The final UPR-associated pathway to be discussed is IRE1, which in mammals has two isoforms. These are the ubiquitously expressed IRE1α and IRE1β, which is expressed by the intestinal epithelium and arguably consistent with the special role that the UPR plays in intestinal epithelial homeostasis [6]. Upon activation, IRE1 dimerizes and undergoes autophosphorylation resulting in its gaining competence to function as an unconventional endoribonuclease and kinase for other substrates. The endoribonuclease activity of IRE1α is focused on the removal of a 26 base pair fragment from an intron within the unspliced XBP1 (XBP1u) transcript. This generates a spliced alternative reading frame that encodes a transcriptionally active protein (XBP1s) [12, 13]. XBP1 is the predominant RNA substrate for IRE1α, but other mRNAs may also be cleaved, although with lower efficiency. IRE1β has a broader endoribonuclease activity, which results in the degradation of a large array of transcripts, which as such possesses poorly understood regulatory functions that are relevant to the UPR [14]. IRE1α also exhibits kinase activity upon activation. This kinase activity is directed at apoptosis signal regulating kinase 1 (ASK1) and inhibitor of κ B (IκB) leading to the phosphorylation of Jun related kinase (JNK) and NFκB, respectively. Activation of ASK1 and NFκB through phosphorylation of IκB is dependent upon the ability of IRE1 to recruit TNF-receptor-associated factor 2 (TRAF2) and Iκ kinase (IKK), respectively [15, 16] (Figure 1).
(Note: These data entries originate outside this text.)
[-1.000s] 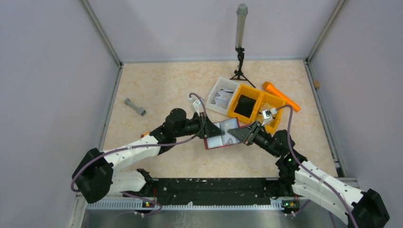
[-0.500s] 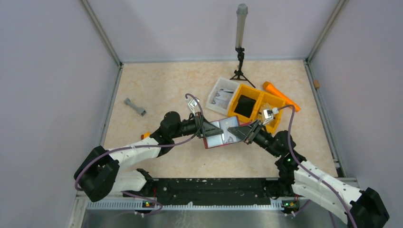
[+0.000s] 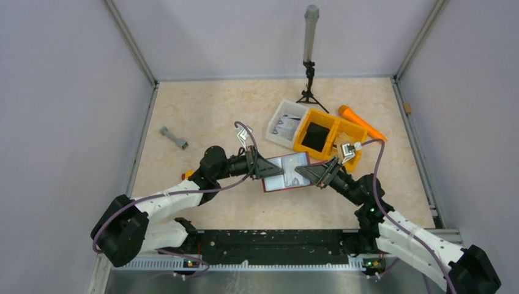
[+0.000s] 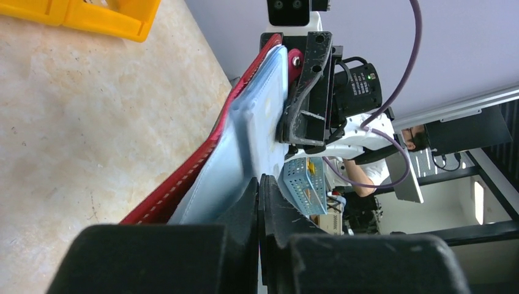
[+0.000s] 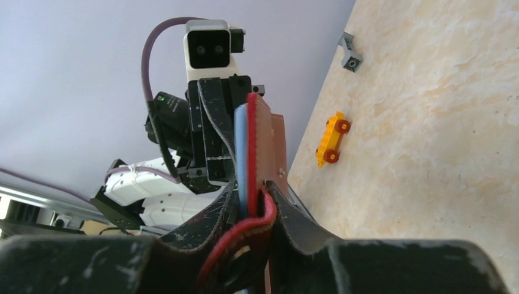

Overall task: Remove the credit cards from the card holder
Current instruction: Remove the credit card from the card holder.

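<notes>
At the overhead view's centre, my right claw clamps the edge of the dark red folding leather-like card holder. My left claw is pressed together beside its thin pale credit cards. Better to part, catch one edge, then pull straight.

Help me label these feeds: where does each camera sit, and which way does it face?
Top external: above, behind the bases, looking down at the table; both arms show.
Left wrist: on the left arm, facing the right arm past its shut left pincer.
Right wrist: facing the left arm; right pincer clamps the card holder.
Both wrists share the card holder.
</notes>
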`<state>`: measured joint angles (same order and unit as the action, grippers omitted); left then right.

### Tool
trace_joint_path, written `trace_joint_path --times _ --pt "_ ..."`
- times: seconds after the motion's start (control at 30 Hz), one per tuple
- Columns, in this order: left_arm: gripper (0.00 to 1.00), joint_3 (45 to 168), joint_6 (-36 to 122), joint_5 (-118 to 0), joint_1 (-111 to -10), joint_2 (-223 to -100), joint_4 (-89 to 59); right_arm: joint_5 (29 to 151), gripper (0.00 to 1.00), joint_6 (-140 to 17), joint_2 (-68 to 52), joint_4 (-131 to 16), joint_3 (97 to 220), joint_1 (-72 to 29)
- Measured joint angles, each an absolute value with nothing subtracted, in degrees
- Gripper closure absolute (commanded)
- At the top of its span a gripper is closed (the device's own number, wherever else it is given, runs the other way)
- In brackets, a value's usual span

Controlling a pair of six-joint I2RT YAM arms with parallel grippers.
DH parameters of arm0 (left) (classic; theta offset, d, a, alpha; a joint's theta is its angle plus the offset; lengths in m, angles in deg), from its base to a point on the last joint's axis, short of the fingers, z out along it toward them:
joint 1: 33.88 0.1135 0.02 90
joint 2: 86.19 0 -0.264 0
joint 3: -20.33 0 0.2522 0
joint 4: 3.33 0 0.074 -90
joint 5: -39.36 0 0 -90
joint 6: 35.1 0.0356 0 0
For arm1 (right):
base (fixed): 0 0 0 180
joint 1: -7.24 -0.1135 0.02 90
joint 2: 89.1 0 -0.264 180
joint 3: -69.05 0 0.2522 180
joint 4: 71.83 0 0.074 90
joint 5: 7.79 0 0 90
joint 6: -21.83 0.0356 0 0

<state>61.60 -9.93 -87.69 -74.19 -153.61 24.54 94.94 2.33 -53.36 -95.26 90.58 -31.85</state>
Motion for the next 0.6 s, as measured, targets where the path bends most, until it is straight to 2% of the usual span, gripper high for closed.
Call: trace_joint_path --times 0.07,0.13,0.17,0.23,0.4,0.5,0.6 --pt "1.0 61.4 -9.9 -87.9 -74.0 -153.2 24.5 95.0 0.71 2.7 -53.4 -95.6 90.6 -31.5" --pt "1.0 61.1 -9.9 -88.0 -73.7 -152.6 24.5 95.1 0.71 2.9 -53.4 -95.7 90.6 -31.2" --pt "1.0 61.0 -9.9 -88.2 -73.6 -152.2 24.5 95.1 0.78 2.9 -53.4 -95.7 90.6 -31.2" --pt "1.0 60.7 -9.8 -88.3 -73.3 -151.4 24.4 95.2 1.0 2.9 -53.4 -95.7 90.6 -31.2" --pt "1.0 60.6 -9.5 -88.4 -72.9 -150.4 23.1 95.4 1.0 2.9 -53.2 -95.3 90.6 -31.1" --pt "0.9 60.6 -9.4 -88.6 -72.8 -150.5 21.9 95.6 1.0 2.9 -52.2 -95.2 90.6 -31.1" --pt "0.66 60.6 -8.8 -88.5 -72.9 -150.5 20.9 95.6 1.0 3.0 -51.6 -94.9 90.6 -31.1"
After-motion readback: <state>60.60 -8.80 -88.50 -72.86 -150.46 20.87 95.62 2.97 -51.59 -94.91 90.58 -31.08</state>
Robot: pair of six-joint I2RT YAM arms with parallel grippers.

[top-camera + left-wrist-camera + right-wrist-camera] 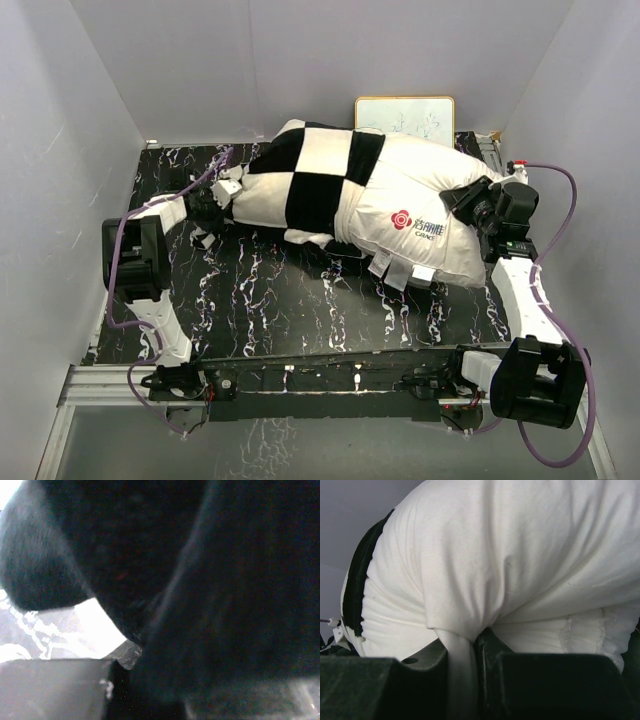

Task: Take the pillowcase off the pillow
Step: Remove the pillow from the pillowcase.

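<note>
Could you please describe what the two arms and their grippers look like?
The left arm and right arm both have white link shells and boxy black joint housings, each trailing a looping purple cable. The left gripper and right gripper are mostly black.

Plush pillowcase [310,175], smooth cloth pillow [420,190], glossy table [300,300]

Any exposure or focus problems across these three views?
Top external: evenly lit and sharp; pillow and pillowcase read clearly. Left wrist: nearly black and blurred, dark plush filling the frame, one blown-out patch lower left. Right wrist: pillow well lit and sharp, right gripper underexposed and soft in the foreground.
</note>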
In their totality, the signaling functions of the UPR assist in promoting the adaptive changes in the cell that aid in resolving the ER stress. These are mediated by a variety of cellular changes that include a temporary halt in protein translation, improvements in the secretory machinery such as through enhanced lipogenesis and expansion of the ER, augmentation of the protein folding machinery, and enhancements in the ER associated degradation apparatus (ERAD) [2, 3]. Studies in lower order metazoans such as Caenorhabiditis elegans have shown that the UPR is a carefully choreographed process with differential activation of the PERK, ATF6 and IRE1-associated pathways in different order and for various durations of time in resolving the ER stress [4]. Given the fundamental importance of the UPR in cellular homeostasis, the numbers of physiologic and pathophysiologic functions which are determined by the UPR are extensive and a subject of a large number of reviews [1-3]. The remainder of this review will focus specifically on the role of the UPR in the homeostasis of intestinal tissues and in particular the role played in the intestinal epithelium.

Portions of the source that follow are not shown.